Sept. 7, 2001: A Precursor of What Was to Come


By Kevin Canessa Jr.
Republished 4 September 2013 
In anticipation of the 12th anniversary
of the Sept. 11, 2001 attacks


September 2001 was probably going to be one of the best months of my life.  I was in my fourth year as a teacher at St. Anthony's, and we had just said goodbye to one of the greatest classes to ever go through the halls of the school (Class of 2001) and I was finally going to be able to work with another of the greatest classes in the school's history (Class of 2002). 

I started with the Class of 2002 back in 1998 -- knew them all very well and got along with them all notoriously well -- yet had never taught them. Finally, in September 2001, I'd get to teach the entire class. All for religion and some in my pre-law class. (My favourite class to teach was always pre-law).

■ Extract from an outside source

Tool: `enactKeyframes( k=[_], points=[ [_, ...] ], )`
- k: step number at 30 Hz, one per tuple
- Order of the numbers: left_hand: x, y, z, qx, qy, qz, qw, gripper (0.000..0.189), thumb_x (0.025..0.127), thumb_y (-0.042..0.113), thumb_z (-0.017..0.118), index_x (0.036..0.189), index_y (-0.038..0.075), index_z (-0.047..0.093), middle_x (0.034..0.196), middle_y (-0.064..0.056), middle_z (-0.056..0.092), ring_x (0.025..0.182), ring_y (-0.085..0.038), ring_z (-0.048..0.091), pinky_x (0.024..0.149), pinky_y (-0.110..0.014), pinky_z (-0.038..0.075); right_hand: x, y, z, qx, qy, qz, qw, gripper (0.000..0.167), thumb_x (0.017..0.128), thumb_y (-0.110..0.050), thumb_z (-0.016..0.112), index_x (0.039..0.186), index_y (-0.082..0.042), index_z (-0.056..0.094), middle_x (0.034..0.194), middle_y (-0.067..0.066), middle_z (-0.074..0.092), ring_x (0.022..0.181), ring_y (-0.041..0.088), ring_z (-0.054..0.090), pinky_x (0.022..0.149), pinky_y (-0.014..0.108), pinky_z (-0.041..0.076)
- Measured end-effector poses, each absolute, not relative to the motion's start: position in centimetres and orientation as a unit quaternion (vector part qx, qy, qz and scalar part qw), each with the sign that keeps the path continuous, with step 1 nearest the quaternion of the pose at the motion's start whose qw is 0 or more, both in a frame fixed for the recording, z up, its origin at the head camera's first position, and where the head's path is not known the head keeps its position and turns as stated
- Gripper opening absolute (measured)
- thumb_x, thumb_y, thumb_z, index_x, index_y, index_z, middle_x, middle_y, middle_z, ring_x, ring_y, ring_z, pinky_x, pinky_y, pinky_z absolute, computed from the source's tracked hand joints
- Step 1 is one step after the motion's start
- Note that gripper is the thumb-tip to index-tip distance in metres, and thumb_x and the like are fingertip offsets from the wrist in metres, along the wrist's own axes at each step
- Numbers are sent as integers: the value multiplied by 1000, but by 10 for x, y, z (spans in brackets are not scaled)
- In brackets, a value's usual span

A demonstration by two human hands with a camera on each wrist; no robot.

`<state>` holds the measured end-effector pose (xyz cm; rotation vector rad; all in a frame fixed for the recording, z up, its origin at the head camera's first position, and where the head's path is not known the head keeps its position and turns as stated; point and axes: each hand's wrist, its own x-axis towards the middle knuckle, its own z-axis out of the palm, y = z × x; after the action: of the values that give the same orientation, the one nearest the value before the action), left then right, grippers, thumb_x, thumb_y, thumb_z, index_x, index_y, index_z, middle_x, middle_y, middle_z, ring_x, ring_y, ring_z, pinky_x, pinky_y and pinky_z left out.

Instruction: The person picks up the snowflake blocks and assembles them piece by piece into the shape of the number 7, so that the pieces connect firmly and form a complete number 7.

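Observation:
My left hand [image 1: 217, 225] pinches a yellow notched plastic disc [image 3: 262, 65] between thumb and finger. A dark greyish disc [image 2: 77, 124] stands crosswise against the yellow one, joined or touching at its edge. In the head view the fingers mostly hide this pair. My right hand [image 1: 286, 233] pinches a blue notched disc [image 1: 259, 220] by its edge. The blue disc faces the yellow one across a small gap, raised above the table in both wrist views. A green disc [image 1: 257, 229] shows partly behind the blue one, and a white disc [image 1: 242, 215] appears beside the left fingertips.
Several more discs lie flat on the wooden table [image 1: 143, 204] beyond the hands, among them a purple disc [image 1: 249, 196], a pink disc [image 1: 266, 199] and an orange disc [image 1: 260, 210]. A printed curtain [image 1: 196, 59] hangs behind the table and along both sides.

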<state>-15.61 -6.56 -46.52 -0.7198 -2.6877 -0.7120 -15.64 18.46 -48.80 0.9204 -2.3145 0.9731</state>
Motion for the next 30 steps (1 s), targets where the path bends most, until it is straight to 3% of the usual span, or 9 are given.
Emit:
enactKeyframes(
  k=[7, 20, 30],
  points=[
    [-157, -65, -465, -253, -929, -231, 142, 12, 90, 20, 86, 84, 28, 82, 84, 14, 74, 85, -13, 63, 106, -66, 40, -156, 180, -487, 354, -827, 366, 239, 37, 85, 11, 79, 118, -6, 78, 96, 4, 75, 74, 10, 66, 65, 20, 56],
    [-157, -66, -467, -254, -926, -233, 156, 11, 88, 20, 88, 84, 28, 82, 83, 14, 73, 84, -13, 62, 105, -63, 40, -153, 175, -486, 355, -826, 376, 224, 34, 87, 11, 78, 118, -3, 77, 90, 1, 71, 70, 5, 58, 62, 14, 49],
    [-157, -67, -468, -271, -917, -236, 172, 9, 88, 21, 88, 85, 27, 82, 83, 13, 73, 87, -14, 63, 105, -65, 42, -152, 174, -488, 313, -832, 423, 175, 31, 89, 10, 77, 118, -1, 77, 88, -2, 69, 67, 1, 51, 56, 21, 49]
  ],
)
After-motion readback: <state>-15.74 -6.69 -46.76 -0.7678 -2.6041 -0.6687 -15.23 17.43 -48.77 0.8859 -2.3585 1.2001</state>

Before the first day of classes -- in the first week of September -- we had a series of faculty meetings as we did every other year. But there was a difference this time. A veteran teacher, who had been at the school many years and who left, was coming back to the school. He was and is a legend, a model teacher who taught me so much about being a better teacher over the years. Before 2001, he was Brother Ray. Now, he was just Ray, having left the Marist Brothers order just some time before coming back to St. Anthony's.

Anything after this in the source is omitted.